I’m not talking about Netflix canceling a promising series; it’s about what happens when a streaming service shuts down or content is simply removed without a word, as we’ve seen with HBO Max. 

The bright, shiny, and convenient world of streaming media services is poison for actually preserving media. If you want to make sure a movie or show you love is always going to be available, you must have it on hand in some form that doesn’t require outside authorization. And at the rapid clip at which shows and other media are disappearing these days, you should do it by any means necessary.


DVD Shelf


Everyone needs at least one shelf of physical media.
(Photo: Will Greenwald)

Stack Those Blu-ray and DVD Discs

You can accumulate a huge collection of Blu-ray and DVDs, of course. Optical discs are generally stable and can have excellent video quality. If you’re lucky, they might even have extra features such as trailers, cut scenes, and making-of documentaries. You can keep them on a shelf, pull them out whenever you want, and nothing needs to connect to an online server to make sure you’re allowed to watch it. There are also no contractual obligations or penny-saving executives who can rip the discs out of your home.

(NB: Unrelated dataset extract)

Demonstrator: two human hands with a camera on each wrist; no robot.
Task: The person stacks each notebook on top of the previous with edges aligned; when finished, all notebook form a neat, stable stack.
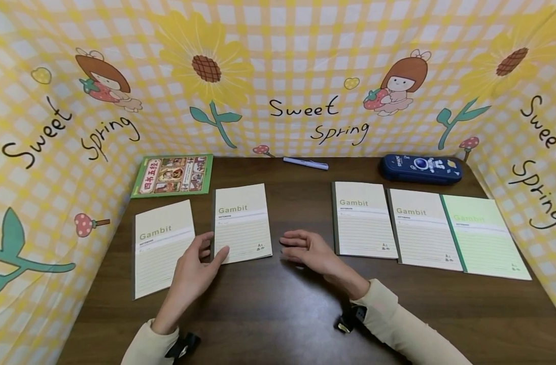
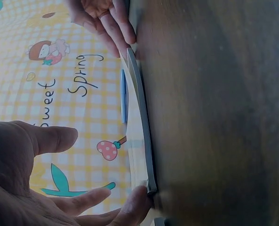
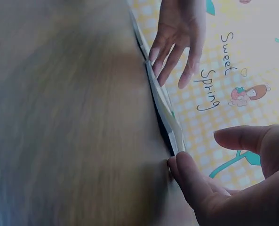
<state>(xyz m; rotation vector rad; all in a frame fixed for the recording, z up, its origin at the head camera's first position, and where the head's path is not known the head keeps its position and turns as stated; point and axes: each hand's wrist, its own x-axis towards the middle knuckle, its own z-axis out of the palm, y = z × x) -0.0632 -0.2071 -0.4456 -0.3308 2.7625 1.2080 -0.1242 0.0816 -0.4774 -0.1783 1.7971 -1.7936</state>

If you want to make sure a movie or show you love is always going to be available, you must have it on hand in some form that doesn’t require outside authorization.

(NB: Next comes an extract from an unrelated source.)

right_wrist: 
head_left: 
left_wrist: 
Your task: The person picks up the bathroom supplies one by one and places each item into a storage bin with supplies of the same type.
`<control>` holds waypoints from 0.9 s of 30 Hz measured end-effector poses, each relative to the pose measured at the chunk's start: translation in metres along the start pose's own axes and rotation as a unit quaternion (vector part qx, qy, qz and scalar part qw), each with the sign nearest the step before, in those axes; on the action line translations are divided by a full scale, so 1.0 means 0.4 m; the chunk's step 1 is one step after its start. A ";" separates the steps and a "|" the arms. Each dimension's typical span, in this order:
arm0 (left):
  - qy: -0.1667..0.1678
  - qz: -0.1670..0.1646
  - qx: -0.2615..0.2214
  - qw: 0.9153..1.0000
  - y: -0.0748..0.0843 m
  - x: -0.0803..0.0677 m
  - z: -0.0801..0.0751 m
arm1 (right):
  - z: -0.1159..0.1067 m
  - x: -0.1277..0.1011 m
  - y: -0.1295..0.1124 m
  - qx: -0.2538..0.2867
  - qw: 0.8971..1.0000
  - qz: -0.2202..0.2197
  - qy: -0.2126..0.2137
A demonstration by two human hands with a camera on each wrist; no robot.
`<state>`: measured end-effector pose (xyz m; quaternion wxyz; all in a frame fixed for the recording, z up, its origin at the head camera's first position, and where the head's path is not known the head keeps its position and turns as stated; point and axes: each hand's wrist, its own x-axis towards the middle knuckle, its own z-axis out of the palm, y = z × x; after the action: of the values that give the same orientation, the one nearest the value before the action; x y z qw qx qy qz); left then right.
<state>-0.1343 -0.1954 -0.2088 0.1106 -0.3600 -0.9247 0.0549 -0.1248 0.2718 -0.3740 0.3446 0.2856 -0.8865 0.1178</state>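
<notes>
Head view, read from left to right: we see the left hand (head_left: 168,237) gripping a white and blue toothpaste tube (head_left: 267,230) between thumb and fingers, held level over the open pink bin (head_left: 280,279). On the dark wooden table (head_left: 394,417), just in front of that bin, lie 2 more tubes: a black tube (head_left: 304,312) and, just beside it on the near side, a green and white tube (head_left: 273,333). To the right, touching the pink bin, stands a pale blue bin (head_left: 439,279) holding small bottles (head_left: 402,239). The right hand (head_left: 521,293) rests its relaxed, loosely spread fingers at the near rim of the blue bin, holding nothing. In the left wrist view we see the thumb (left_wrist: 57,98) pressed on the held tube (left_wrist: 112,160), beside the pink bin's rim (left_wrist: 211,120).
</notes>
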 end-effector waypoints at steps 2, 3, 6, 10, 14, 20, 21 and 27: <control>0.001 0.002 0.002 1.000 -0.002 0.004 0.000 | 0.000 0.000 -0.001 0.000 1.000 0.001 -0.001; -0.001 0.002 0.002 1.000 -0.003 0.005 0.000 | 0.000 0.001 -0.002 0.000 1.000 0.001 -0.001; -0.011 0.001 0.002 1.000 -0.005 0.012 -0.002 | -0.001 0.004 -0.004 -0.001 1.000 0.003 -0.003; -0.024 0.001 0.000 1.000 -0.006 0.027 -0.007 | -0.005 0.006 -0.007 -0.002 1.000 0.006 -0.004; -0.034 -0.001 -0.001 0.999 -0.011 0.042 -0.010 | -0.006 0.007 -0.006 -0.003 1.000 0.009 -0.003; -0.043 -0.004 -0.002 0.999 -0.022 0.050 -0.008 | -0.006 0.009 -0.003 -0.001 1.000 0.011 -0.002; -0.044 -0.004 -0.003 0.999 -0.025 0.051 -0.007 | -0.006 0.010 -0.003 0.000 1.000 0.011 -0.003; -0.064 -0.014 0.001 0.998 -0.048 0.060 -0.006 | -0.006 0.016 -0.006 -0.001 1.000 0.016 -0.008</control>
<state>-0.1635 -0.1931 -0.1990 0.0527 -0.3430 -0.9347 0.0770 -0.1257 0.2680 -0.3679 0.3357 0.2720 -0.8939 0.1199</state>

You can find almost anything on Blu-ray or DVD if you know where to look. There are far more official DVD releases of shows and movies available than there are on any streaming service. There are also many unofficial bootleg DVDs out there, which are vital if you’re looking for something that was never committed to a commercial release, like the Roger Corman Fantastic Four movie (high camp, but it somehow has a bit more heart than any of Fantastic Four films that came out in the last two decades). I’ve seen some wonders in the corners of comic book shops and along the back walls of conventions.

Of course, bootlegs are a bit morally gray because whatever you’re paying probably isn’t going to anyone remotely involved with making what you want to watch. Even money for secondhand DVDs isn’t exactly supporting the arts. And the cost of all of these discs can really add up, depending on where you buy them (though, if you can afford them, companies like Arrow Video, Shout! Factory, and Vinegar Syndrome offer incredible cult weirdness).

You can do this with VHS tapes too, of course, but if you want to go that route, you should find a method to transfer those tapes to a digital format, whether it’s a simple RCA-to-USB capture device hooked up to your computer, a VHS-to-DVD deck and a stack of blank DVD-Rs, or a service that will do the work for you. VHS is a poor storage medium with a limited lifespan. In fact, if you can find a tape today that doesn’t have some sort of magnetic degradation fuzziness on it, count yourself lucky.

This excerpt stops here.